* Problem description
All lines between the start of the listing below and the line containing "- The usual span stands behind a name", inclusive, must be repeated exactly.

* Available data
====

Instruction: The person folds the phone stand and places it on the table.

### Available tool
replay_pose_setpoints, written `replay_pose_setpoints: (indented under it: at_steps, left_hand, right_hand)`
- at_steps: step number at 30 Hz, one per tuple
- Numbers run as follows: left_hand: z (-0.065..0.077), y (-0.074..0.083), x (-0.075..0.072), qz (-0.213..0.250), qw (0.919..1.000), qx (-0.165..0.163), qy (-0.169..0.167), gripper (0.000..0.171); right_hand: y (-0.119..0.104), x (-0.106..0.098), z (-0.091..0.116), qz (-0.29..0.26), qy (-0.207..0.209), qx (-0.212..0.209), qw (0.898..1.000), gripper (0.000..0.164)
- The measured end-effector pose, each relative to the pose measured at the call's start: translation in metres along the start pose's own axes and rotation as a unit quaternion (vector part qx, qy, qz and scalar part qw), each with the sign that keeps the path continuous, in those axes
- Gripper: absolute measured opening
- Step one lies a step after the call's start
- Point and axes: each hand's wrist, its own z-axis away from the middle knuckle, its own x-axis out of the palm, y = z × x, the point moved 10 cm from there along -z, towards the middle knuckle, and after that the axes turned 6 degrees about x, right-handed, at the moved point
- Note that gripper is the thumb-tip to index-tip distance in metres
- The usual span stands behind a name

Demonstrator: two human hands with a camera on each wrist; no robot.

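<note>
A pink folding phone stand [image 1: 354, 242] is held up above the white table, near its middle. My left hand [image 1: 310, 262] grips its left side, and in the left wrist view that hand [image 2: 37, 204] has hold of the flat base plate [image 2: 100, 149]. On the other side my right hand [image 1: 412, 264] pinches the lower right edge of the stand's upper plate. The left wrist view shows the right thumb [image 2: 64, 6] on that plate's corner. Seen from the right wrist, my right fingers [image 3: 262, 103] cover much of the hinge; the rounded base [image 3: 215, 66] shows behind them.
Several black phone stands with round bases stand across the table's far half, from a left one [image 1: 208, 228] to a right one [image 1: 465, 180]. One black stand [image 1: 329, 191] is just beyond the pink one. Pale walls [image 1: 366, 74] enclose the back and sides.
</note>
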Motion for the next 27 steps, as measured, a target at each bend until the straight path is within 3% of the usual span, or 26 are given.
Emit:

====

* Response for this exercise
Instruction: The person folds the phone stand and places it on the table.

### Available tool
replay_pose_setpoints, written `replay_pose_setpoints: (indented under it: at_steps, left_hand, right_hand)`
- at_steps: step number at 30 Hz, one per tuple
- Numbers run as follows: left_hand: z (-0.065..0.077), y (-0.074..0.083), x (-0.075..0.072), qz (-0.213..0.250), qw (0.919..1.000), qx (-0.165..0.163), qy (-0.169..0.167), gripper (0.000..0.171); right_hand: y (-0.119..0.104), x (-0.106..0.098), z (-0.091..0.116), qz (-0.29..0.26), qy (-0.207..0.209), qx (-0.212..0.209), qw (0.898..1.000), gripper (0.000..0.164)
- The measured end-effector pose, each relative to the pose measured at the call's start: translation in metres along the start pose's own axes and rotation as a unit quaternion (vector part qx, qy, qz and scalar part qw), each with the sign that keeps the path continuous, in those axes
- Gripper: absolute measured opening
- Step one lies a step after the call's start
- Point and axes: each hand's wrist, its own z-axis away from the middle knuckle, its own x-axis out of the palm, y = z × x, the point moved 10 cm from there along -z, towards the middle knuckle, and after that the axes turned 6 degrees about x, right-handed, at the moved point
- Note that gripper is the thumb-tip to index-tip distance in metres
- The usual span stands behind a name

This exercise requires no further response.